* **What this task involves**
In the data below, find every line with the string "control" and pull it out.

* **Input data**
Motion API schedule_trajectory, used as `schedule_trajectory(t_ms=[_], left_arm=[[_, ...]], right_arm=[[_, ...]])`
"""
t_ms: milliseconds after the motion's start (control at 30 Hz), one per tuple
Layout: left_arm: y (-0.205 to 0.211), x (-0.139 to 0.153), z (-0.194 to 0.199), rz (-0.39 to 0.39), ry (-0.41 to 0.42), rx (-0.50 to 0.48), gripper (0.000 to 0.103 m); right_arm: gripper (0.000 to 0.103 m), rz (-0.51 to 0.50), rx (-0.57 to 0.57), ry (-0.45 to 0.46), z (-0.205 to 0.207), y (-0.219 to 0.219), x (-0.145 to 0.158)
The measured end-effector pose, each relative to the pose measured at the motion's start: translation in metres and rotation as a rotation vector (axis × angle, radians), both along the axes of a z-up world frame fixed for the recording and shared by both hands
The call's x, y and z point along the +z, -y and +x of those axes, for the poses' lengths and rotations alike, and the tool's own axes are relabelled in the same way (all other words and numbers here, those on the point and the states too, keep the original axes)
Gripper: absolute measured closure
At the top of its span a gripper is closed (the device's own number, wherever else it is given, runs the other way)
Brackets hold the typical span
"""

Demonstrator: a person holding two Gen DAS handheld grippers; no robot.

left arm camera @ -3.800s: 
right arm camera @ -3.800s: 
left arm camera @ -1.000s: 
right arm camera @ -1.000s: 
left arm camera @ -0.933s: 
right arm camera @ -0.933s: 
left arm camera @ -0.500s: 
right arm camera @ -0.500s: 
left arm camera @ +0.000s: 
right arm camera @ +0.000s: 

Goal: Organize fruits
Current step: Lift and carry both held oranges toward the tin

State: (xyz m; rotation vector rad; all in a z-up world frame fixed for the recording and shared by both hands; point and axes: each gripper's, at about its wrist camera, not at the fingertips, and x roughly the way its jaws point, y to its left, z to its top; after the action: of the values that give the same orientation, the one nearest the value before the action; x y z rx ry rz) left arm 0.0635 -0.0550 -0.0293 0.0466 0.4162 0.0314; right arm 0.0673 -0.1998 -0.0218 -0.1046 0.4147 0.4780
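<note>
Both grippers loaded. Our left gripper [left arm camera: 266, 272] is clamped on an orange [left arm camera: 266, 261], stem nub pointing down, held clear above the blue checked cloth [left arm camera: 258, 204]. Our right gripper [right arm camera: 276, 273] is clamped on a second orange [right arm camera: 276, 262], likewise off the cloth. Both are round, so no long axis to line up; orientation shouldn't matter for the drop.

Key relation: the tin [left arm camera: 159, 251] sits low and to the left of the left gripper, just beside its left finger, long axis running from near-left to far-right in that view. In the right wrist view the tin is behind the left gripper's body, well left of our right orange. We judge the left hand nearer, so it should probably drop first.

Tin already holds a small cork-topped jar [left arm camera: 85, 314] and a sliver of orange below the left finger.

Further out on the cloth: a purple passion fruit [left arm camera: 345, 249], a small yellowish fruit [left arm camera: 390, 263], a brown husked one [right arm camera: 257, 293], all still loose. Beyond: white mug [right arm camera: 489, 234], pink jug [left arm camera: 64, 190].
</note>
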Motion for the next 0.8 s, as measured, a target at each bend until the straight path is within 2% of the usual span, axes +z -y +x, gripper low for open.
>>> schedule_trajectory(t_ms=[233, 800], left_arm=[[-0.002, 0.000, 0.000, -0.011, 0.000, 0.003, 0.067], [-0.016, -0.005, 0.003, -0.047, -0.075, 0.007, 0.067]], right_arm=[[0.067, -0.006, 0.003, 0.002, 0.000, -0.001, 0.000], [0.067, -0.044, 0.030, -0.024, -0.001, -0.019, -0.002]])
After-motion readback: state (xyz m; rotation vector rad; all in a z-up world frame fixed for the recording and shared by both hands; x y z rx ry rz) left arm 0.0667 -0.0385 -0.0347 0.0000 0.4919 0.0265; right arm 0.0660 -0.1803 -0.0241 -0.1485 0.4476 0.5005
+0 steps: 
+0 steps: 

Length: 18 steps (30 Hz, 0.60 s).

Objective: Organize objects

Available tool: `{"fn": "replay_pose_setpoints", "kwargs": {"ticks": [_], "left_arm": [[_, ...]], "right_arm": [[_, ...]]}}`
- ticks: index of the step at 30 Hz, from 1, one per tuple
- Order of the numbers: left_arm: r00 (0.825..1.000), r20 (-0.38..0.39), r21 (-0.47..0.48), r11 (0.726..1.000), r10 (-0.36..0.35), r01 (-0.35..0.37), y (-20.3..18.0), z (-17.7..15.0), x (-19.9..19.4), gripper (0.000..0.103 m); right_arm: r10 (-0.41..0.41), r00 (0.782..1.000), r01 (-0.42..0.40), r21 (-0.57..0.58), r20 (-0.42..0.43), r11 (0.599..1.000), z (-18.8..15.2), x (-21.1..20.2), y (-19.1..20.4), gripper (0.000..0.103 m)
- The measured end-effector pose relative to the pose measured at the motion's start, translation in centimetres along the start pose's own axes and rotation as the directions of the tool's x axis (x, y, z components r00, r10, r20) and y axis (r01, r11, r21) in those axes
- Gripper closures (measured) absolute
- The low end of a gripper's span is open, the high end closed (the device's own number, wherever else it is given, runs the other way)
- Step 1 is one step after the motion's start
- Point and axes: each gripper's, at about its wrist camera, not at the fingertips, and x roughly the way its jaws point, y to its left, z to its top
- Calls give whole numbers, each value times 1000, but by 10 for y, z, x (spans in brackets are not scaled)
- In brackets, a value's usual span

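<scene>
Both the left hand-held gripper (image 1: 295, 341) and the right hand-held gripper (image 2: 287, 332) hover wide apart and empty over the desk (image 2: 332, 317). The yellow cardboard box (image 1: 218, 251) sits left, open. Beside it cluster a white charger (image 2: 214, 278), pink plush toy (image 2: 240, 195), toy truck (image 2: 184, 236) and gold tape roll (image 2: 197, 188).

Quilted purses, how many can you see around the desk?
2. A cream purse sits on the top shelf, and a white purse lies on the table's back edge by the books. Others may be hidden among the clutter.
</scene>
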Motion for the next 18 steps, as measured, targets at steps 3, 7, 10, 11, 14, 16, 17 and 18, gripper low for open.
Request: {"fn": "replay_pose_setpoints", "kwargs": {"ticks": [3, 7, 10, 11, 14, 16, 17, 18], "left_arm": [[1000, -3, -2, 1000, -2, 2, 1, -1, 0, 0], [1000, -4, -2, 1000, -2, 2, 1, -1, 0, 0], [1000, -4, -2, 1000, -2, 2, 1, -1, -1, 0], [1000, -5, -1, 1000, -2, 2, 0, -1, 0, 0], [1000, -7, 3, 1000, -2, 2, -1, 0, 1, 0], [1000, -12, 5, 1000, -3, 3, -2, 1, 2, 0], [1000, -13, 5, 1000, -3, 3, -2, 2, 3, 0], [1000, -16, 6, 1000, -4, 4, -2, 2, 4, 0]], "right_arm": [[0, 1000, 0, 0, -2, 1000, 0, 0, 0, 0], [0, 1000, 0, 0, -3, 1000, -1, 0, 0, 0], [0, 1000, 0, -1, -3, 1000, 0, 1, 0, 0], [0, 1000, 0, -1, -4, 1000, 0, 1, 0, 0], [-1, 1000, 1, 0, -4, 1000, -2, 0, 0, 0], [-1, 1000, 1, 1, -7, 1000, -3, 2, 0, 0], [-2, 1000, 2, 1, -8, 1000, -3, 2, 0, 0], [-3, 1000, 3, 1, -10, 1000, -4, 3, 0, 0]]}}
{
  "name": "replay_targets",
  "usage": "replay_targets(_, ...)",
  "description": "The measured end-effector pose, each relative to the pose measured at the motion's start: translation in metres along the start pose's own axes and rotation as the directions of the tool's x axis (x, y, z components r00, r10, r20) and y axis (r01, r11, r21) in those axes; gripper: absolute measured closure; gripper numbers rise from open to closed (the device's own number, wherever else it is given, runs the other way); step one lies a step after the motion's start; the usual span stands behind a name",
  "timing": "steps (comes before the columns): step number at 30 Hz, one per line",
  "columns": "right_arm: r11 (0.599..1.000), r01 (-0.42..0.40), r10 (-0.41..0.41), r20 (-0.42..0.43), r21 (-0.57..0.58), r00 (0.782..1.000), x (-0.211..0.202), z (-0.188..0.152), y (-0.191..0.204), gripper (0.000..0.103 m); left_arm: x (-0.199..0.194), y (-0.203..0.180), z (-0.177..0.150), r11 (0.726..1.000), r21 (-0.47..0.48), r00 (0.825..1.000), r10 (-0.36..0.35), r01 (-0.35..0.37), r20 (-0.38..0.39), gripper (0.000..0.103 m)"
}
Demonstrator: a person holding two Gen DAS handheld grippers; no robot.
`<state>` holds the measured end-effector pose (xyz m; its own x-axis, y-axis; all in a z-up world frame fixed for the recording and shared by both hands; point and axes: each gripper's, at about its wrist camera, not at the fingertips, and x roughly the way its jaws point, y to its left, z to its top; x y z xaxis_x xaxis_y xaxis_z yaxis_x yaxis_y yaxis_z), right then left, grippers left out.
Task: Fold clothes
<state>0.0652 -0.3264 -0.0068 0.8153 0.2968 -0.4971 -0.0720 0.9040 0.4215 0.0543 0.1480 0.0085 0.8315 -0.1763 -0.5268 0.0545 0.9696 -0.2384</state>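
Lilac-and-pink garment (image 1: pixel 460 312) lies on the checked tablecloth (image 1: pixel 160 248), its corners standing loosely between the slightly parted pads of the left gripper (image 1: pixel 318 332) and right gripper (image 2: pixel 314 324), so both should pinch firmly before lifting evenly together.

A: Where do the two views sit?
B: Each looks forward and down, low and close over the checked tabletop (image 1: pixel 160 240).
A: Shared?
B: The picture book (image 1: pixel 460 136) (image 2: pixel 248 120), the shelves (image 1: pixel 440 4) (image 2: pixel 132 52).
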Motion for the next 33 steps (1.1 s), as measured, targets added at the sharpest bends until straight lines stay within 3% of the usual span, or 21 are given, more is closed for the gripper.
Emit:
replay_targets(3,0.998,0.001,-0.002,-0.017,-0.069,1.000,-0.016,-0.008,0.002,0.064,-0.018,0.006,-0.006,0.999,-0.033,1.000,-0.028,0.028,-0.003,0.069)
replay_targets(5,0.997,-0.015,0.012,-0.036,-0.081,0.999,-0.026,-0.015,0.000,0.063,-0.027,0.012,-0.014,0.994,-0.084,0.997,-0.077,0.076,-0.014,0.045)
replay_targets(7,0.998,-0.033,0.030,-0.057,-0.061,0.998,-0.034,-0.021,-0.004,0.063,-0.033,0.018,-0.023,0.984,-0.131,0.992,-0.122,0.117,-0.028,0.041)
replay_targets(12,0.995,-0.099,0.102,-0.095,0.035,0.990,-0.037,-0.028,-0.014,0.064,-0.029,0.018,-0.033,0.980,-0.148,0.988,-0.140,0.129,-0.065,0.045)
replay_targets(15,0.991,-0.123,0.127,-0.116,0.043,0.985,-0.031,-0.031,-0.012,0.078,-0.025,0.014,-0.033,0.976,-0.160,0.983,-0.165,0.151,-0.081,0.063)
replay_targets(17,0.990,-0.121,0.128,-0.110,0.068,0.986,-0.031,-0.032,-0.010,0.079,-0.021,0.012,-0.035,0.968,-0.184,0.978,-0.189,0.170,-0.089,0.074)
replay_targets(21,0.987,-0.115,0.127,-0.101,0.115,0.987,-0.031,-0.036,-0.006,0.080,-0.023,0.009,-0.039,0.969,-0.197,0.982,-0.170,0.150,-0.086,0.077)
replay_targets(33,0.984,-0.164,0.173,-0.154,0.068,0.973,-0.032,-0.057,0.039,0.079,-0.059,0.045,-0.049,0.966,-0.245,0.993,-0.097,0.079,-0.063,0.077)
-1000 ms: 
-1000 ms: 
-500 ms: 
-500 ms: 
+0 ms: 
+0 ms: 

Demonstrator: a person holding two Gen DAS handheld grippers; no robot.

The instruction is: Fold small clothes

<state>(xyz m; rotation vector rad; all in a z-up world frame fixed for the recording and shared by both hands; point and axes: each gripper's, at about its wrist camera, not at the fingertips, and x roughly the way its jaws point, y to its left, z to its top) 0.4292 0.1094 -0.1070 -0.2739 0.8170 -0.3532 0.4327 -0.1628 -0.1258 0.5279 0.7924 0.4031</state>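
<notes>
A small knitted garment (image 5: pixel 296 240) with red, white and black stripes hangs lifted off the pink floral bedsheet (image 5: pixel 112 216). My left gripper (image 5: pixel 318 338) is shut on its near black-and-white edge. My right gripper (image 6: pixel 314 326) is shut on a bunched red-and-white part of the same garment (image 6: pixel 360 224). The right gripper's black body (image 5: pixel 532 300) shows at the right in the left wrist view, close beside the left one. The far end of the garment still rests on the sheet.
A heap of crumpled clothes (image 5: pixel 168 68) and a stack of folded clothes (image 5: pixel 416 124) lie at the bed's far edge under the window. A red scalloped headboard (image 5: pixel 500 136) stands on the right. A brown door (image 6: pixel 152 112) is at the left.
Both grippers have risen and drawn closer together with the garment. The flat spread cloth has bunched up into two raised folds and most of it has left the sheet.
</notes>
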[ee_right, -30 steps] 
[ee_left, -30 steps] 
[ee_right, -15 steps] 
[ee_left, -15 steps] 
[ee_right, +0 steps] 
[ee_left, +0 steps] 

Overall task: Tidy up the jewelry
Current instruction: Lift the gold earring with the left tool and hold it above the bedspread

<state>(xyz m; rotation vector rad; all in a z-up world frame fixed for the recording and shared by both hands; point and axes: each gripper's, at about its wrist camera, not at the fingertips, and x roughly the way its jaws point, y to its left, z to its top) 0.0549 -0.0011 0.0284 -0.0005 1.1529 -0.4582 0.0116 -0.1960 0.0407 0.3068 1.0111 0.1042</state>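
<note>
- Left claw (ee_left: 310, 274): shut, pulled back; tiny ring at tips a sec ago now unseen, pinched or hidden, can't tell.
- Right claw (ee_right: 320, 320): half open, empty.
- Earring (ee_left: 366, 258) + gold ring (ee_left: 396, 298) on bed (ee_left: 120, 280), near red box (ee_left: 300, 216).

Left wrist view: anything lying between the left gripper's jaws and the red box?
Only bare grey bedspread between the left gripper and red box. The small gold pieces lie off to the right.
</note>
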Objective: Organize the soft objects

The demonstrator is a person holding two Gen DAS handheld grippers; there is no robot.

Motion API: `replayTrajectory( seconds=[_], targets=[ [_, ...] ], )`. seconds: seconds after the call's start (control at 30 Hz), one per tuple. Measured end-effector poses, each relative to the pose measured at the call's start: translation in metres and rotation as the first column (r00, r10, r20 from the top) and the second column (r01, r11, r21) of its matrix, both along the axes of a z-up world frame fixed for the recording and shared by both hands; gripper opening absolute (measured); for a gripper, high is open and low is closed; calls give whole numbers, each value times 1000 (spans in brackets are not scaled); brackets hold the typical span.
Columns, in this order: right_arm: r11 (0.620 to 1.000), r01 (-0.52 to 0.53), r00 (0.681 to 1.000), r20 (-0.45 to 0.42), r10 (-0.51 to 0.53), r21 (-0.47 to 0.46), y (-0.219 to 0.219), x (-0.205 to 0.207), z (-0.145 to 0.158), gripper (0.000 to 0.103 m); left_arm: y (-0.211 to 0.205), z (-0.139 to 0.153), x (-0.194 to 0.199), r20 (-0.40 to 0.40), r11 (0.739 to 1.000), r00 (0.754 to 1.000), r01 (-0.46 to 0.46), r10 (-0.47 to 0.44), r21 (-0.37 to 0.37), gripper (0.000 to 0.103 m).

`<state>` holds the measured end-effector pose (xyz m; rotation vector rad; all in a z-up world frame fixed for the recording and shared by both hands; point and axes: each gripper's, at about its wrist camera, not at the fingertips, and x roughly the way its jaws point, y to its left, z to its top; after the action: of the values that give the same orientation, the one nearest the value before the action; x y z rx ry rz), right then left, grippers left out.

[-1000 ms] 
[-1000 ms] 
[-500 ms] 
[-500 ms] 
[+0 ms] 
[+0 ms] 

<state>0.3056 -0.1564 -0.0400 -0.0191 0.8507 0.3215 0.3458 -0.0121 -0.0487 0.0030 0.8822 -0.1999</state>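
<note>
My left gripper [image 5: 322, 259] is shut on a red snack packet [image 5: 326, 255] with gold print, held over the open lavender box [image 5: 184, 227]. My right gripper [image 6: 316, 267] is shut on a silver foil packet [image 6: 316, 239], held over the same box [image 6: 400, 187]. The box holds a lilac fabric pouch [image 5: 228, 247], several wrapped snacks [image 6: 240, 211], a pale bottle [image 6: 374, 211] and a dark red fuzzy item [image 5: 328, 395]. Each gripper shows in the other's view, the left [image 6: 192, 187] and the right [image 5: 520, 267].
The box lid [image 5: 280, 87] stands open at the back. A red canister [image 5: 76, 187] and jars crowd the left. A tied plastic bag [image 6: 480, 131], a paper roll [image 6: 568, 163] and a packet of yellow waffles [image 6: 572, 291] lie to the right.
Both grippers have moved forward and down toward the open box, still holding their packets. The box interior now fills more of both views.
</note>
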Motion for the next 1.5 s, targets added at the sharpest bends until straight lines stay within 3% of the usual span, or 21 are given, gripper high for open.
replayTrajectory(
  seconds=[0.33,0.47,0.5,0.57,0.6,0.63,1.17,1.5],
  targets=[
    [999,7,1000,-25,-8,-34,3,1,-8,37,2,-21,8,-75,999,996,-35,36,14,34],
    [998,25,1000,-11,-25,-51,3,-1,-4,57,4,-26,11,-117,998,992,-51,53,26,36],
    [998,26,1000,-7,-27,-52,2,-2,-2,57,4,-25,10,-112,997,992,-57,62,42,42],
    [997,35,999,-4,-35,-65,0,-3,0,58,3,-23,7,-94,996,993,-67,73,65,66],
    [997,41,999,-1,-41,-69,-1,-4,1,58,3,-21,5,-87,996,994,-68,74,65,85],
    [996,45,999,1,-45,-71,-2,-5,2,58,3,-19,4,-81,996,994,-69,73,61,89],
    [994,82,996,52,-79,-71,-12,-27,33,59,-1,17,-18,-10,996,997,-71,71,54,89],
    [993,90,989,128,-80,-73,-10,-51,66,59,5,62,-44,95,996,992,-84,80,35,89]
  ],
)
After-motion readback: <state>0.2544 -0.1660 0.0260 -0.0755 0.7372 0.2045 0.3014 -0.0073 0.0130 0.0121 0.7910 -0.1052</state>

* **Result below**
t_ms: milliseconds after the motion's start (control at 30 Hz), one per tuple
Motion API: `replayTrajectory( seconds=[_], targets=[ [_, ...] ], )`. seconds: seconds after the call's start (control at 30 Hz), one per tuple. Measured end-effector poses, each relative to the pose measured at the call's start: translation in metres and rotation as the first column (r00, r10, r20 from the top) and the second column (r01, r11, r21) of its matrix, both along the axes of a z-up world frame fixed for the recording and shared by both hands; gripper opening absolute (measured); for a gripper, high is open and low is closed; calls give whole numbers, each value times 1000 (spans in brackets are not scaled); brackets hold the typical span.

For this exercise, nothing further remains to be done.